AMENDED AND RESTATED

CERTIFICATE OF INCORPORATION

OF

WAGEWORKS, INC.

a Delaware corporation

WageWorks, Inc., a corporation organized and existing under and by virtue of the General Corporation Law of the State of Delaware (the “Corporation”), does hereby certify that:

1. The name of the Corporation is WageWorks, Inc. The original Certificate of Incorporation of the Corporation was filed with the Secretary of State of the State of Delaware on January 28, 2000 under the name “Pre-Tax.Net, Inc.”.

2. The amendment and restatement herein set forth has been duly approved by the Board of Directors of the Corporation and by the stockholders of the Corporation pursuant to Sections 141, 228 and 242 of the General Corporation Law of the State of Delaware (the “DGCL”). Approval of this amendment and restatement was approved by a written consent signed by the stockholders of the Corporation pursuant to Section 228 of the Delaware Law.

3. The restatement herein set forth has been duly adopted pursuant to Section 245 of the Delaware Law. This Amended and Restated Certificate of Incorporation restates and integrates and amends the provisions of the Corporation’s Certificate of Incorporation.

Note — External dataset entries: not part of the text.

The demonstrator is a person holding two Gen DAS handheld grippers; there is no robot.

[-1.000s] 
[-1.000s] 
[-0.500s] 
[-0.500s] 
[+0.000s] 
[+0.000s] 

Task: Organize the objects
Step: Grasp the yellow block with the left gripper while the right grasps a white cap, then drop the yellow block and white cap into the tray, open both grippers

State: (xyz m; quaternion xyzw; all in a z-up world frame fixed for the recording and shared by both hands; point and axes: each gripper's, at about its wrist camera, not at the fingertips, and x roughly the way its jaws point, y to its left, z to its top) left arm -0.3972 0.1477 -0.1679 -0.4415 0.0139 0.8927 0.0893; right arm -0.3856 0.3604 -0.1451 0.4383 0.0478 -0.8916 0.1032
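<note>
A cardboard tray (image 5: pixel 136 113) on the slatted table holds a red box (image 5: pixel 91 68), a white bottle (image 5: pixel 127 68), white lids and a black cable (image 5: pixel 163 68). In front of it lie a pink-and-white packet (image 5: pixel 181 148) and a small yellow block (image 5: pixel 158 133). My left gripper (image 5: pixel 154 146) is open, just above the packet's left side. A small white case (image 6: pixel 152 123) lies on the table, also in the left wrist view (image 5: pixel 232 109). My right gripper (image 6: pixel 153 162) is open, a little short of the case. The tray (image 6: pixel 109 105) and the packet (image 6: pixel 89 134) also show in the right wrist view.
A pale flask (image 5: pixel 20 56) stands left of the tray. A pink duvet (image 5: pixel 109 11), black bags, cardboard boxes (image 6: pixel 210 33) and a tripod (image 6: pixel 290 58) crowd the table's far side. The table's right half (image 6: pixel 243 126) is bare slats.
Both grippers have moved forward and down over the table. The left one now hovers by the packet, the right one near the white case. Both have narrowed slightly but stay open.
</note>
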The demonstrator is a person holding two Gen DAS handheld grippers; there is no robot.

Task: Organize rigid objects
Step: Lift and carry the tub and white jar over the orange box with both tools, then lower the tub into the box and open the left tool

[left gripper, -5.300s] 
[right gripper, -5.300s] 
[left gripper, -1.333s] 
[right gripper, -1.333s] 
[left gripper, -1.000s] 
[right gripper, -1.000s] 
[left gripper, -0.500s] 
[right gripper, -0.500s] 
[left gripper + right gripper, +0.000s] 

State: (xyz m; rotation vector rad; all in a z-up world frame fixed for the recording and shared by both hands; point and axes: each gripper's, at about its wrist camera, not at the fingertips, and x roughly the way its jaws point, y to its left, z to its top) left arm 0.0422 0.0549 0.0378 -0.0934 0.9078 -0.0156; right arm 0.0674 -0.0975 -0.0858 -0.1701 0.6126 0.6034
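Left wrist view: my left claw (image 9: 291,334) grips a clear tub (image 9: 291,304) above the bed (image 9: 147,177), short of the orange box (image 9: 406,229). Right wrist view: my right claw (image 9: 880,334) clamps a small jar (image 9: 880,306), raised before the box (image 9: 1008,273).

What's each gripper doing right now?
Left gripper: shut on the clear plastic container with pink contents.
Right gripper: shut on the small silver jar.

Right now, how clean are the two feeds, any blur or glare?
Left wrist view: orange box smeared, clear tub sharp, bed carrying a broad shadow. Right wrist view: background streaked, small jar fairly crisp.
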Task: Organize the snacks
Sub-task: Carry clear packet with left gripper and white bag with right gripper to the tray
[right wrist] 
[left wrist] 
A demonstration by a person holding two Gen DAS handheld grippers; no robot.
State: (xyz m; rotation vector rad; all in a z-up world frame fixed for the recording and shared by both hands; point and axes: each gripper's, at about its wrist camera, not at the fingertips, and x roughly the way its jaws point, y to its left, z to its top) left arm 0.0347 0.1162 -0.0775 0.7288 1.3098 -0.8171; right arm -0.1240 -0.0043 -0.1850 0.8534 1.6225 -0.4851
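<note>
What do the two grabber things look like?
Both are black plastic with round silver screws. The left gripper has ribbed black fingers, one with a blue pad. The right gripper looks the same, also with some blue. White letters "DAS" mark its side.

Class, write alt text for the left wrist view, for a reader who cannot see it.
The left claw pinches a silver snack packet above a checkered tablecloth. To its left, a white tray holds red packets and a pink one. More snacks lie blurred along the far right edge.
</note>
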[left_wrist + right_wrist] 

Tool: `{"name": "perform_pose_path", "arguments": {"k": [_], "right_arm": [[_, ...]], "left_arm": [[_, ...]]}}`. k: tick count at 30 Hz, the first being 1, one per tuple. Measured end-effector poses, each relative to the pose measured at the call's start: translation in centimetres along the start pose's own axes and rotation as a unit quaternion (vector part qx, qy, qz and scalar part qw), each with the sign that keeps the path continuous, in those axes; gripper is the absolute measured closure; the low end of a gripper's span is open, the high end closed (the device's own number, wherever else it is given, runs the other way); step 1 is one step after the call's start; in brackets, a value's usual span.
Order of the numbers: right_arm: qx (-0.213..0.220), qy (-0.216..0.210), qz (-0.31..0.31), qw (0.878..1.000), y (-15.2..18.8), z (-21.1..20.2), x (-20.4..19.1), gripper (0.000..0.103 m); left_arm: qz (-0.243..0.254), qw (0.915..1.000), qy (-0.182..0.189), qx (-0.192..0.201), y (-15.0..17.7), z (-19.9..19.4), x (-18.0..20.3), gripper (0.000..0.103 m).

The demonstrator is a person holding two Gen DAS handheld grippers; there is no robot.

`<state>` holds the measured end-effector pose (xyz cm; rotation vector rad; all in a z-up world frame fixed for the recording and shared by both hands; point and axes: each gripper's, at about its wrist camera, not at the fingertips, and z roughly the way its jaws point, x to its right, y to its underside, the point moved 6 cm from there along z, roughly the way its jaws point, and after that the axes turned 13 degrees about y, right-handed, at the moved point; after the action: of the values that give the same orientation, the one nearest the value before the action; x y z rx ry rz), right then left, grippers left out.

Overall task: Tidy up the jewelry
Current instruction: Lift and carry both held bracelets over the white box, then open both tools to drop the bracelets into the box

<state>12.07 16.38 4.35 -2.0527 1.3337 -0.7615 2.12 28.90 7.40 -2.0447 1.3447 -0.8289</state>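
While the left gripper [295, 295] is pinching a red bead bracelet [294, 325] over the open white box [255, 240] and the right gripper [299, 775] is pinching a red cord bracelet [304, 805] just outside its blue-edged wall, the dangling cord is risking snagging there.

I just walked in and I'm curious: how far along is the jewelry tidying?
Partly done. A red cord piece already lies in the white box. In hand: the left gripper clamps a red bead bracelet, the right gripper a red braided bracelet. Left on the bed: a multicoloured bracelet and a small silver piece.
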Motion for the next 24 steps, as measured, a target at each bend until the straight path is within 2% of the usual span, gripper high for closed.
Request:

4. The text of the Certificate of Incorporation is hereby amended and restated to read in its entirety as follows:

ARTICLE I

The name of the Corporation is WageWorks, Inc.

ARTICLE II

The address of the Corporation’s registered office in the State of Delaware is Corporation Trust Center, 1209 Orange Street, Wilmington, New Castle County, Delaware 19801. The name of its registered agent at such address is The Corporation Trust Company.

ARTICLE III

The purpose of the Corporation is to engage in any lawful act or activity for which corporations may be organized under the DGCL.


ARTICLE IV

4.1 Authorized Capital Stock. The total number of shares of all classes of capital stock that the Corporation shall have authority to issue is 1,100,000,000 shares, consisting 1,000,000,000 shares of Common Stock, par value $0.001 per share (the “Common Stock”), and 100,000,000 shares of Preferred Stock, par value $0.001 per share (the “Preferred Stock”).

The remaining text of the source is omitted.